**TASK TO COMPLETE:** The output must match the lines from the first line of the listing below through the line holding "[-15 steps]" exactly and must contain no pictures.
**** DATA BELOW ****
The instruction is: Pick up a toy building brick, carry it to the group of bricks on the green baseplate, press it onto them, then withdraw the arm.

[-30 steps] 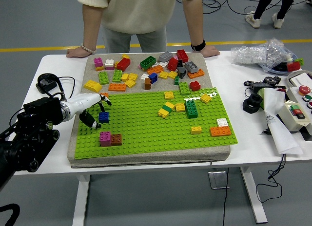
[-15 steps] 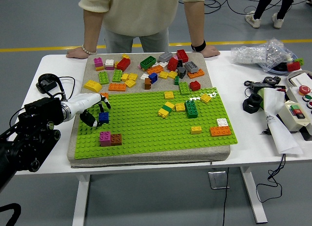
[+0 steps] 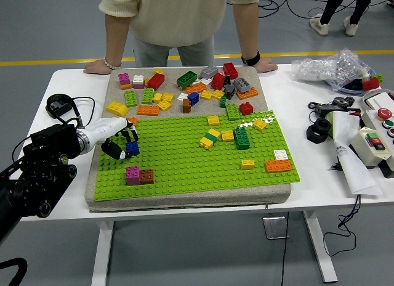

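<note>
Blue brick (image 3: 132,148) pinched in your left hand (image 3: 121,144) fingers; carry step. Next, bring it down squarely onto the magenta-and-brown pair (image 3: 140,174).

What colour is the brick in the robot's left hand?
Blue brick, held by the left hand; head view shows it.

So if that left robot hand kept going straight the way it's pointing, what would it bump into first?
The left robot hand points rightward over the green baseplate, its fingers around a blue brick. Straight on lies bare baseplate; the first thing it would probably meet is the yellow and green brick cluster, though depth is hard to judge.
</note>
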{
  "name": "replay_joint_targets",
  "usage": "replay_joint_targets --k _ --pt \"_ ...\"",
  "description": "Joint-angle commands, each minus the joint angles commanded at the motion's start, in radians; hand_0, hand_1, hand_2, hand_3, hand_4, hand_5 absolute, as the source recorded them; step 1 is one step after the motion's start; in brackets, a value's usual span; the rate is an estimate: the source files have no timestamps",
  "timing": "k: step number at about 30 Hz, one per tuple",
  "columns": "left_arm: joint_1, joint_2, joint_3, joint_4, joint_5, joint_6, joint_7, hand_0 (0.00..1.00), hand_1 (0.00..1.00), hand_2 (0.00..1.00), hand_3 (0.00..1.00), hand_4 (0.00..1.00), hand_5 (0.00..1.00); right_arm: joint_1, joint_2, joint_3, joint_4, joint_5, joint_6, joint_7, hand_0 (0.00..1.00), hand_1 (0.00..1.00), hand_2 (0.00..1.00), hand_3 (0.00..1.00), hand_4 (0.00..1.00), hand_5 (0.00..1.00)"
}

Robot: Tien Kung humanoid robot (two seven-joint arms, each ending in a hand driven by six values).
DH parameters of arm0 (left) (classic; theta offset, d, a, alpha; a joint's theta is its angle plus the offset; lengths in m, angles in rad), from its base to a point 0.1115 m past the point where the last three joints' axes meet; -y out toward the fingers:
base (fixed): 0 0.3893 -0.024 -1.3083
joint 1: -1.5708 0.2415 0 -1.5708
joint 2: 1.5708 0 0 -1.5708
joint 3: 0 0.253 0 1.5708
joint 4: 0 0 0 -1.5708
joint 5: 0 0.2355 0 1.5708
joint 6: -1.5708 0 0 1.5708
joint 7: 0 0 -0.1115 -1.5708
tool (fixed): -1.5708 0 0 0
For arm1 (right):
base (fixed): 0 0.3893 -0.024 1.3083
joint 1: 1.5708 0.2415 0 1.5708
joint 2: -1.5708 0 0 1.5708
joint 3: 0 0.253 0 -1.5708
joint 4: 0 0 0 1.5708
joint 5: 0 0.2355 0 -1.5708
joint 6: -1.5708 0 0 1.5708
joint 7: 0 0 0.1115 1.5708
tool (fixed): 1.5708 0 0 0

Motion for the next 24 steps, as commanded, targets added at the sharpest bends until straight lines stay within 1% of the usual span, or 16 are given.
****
**SOLUTION FOR THIS EXERCISE:**
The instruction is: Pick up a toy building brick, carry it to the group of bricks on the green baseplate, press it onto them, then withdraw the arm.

[-30 steps] 
[-15 steps] 

There is nothing else to add to the answer.